A crop of yeomen answer, they join the noble cause,
They offer humble service, without pay or applause;
And the foe withdraws to Princeton, retreating in disgrace,
But tempt the Winter General, to show his army’s face.

Consulting all his generals, and privately in prayer,
A second crossing beckons across the Delaware;
And by the Assunpink, along the icy brook,
They wait beside the river, in their hidden nook.

The Mercenary Army, their service bought and sold,
Are drawn toward the General, like robbers drawn to gold;
But Washington’s loud cannons block the vile brigade,
And on the bridge he stops them, with his cannonade.

Now evening falls on Trenton, along the Assunpink,
Cornwallis takes his cover, and buys some time to think:
The weathered Winter General, he deems his wounded prey,
And like a fox to capture, upon the break of day.

The bonfires of the Patriots burn like candlelight,
A subterfuge ablazing, to mask the pre-dawn flight,
Down the road to Princeton, some eighteen miles away,
To hunt the ancient serpent, God’s enemy to slay.

Behind the pike of Mercer, the apex of his spear,
Washington stands vigil, upon the trailing rear;
Now through the mist of morning, in imminent surprise,
A hail of British muskets, a flash of daemons’ eyes.

The yeoman-rich militia attack the Coronets,
But the British counter quickly, behind their bayonets;
And a menace slices Mercer, through his loyal heart,
And instantly to heaven, his life and soul depart.

The men retreat in chaos; but the Winter General sound,
Plants his sacred herald, into the frozen ground;
And all the British charge him, too many men to count,
And in a cloud of muskets, they fire upon his mount.

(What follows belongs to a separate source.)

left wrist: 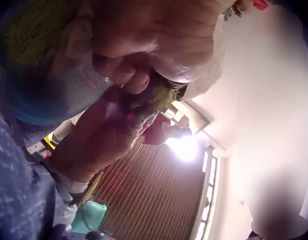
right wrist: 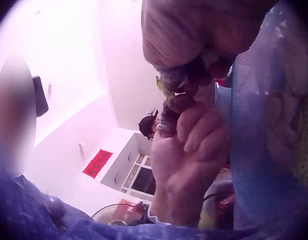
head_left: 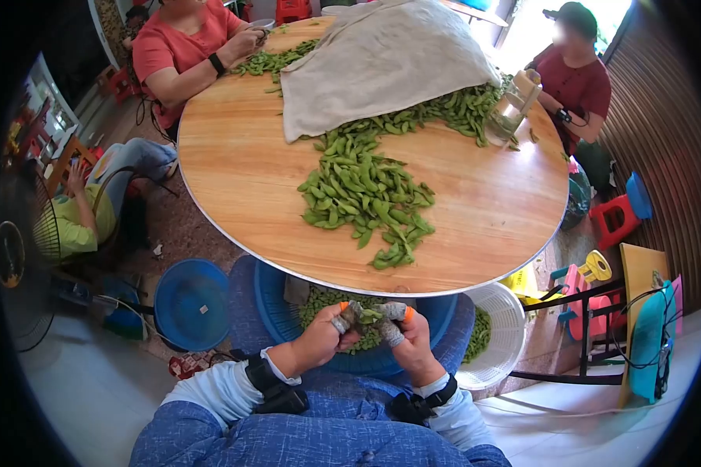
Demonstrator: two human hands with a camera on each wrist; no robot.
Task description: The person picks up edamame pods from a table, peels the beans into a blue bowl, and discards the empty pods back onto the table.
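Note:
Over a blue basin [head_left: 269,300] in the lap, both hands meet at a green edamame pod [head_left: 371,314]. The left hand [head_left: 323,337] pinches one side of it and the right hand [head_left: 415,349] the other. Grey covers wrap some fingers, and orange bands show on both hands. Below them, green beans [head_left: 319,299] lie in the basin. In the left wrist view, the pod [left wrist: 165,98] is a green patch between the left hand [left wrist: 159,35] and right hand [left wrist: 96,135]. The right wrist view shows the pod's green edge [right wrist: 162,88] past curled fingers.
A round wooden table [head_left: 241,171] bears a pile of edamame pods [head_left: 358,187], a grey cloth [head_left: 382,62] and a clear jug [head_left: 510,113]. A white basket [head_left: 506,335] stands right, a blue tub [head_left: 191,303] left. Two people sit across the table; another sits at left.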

As the powder rises slowly, all view in disbelief,
The Winter General mounted in ominous relief!
And he spurs his trailing soldiers: “Parade along with me!”
And with resounding volleys, the British break and flee.

Now all the nation rallies to the Winter General’s side,
From Delaware’s devotion to Boston’s boundless pride;
In years to come this triumph will live in epic lays,
And lift our Nation’s Spirit, until the end of days.

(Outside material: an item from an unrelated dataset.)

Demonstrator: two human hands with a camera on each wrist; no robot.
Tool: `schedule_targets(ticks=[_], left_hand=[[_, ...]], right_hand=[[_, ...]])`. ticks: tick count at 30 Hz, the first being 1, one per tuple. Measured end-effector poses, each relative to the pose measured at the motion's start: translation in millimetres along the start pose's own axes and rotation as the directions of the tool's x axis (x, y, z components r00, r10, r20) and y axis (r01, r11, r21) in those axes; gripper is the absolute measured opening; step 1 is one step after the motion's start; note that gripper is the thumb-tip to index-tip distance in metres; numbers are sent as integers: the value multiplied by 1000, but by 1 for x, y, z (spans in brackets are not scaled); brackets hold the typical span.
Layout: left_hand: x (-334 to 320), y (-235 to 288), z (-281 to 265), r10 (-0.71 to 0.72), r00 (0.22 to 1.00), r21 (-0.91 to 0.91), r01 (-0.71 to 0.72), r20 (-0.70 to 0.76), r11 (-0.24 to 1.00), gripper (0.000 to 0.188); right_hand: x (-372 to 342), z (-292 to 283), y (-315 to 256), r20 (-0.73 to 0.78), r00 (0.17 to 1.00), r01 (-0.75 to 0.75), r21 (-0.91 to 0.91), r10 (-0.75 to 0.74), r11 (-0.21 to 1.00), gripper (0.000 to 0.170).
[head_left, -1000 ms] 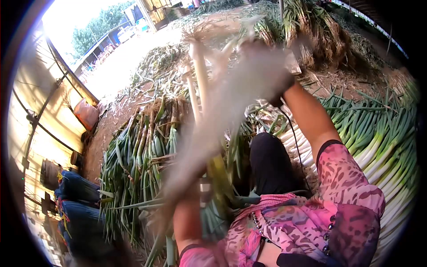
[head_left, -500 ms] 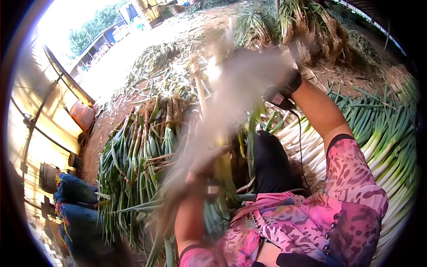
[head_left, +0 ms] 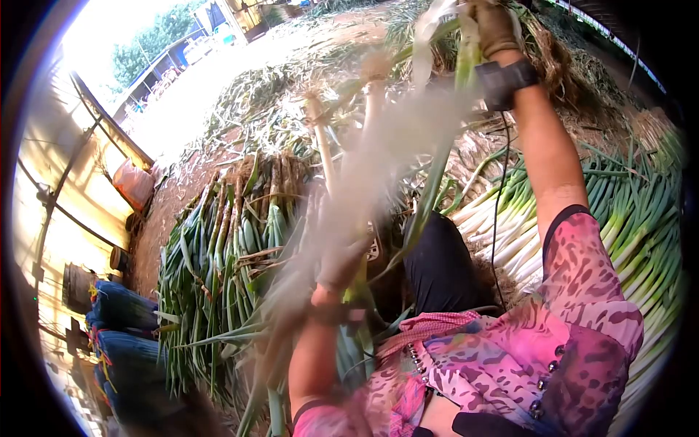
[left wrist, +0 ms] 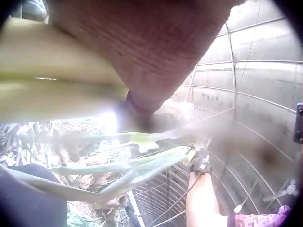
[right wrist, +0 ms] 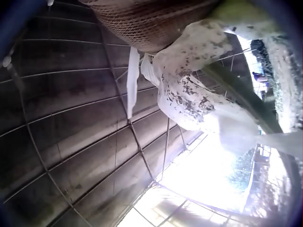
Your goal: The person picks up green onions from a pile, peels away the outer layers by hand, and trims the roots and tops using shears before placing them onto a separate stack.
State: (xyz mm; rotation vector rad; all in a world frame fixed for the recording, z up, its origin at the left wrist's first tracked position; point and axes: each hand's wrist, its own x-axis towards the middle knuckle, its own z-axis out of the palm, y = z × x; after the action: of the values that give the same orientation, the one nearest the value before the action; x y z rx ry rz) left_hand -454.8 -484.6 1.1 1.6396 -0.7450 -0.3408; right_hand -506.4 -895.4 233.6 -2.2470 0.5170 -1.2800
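Observation:
My gloved left hand [head_left: 342, 264] grips thick green onions, whose pale stalks [head_left: 373, 98] point up and away with roots at their tips. In the left wrist view, two pale green onion stalks [left wrist: 52, 94] run beside the glove [left wrist: 151, 52]. My gloved right hand [head_left: 496, 30] is raised far forward and holds stripped outer leaves [head_left: 470, 58]. Thin, whitish skin [right wrist: 187, 101] with dark dirt specks hangs below that glove in the right wrist view, beside a long green leaf [right wrist: 241, 87]. A hazy blur covers part of the held stalks in the head view.
Untrimmed green onions [head_left: 233, 240] lie in a stack at left. White, cleaned onions [head_left: 611, 233] spread along the right. Bundles with roots [head_left: 553, 65] stand behind, and leaf scraps [head_left: 269, 109] litter the ground. Blue bundles [head_left: 131, 364] sit lower left. A cable [head_left: 501, 197] hangs from my right wrist.
My right hand has moved up and to the right, away from the stalks, drawing leaves with it. The left hand stays almost in place, holding the onions.

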Motion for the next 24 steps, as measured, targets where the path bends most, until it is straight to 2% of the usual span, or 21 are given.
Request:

And with their numbers swelling, they march to Morristown,
As Lady Winter enters, dressed in her snowy gown;
They join with the militia, embedded in the war,
And push the flailing British back towards the shore.

Cornwallis, bruised and beaten, his troops in disarray,
Hobbles to New Brunswick, a hundred miles away,
Where Loyalists are welcomed to pay their tax for tea,
And bow before a sovereign, and hail his sovereignty.

Cornwallis offers incense to his idols of revenge,
And marches from New Brunswick, New England to impinge;
But reaching Saratoga, he’s saddened by the Fates,
And suffers degradation, beneath the arms of Gates.

The menace hides in Philly; while the General hunkers down,
At Valley Forge, for winter, a military town,
Built with sodden shelters, and framed with fallen trees,
And with inoculations, they govern new disease.

But then the nation’s birthplace, Cornwallis ravages,
So Washington digs out, to hunt the savages;
He corners them at Monmouth, and with his biggest guns,
Blasts the British hellions back to cold Saint Johns.

Now on the cold Atlantic, the French are sailing ships,
To war upon the British, to conquer and eclipse,
To aide the birth of freedom, and get a better taste,
Of Liberty’s rich harvest, Her many blessings graced.

And so the British Sovereign and Parliament relent,
And to the winds of history consign their ill-intent,
But fifty thousand soldiers have perished in the war,
To beckon greater service, the union to restore.

The Continental Congress convenes and without pause,
Signs the Constitution, to house our civil laws,
And by the General’s fireside, the General’s time is spent,
Until he is encouraged to serve as President.

Two solid terms he labors, achieving many goals,
For which our grateful nation, the best of lands, extols,
And earning the respect of gentlemen and knaves,
He settles down to leisure, and liberates his slaves.

Now of this fateful battle, and Father of our nation,
Who trampled many foes, and overcame temptation,
And of the dignity, of our Immortal Dead,
Who served the Winter General, let so much be said.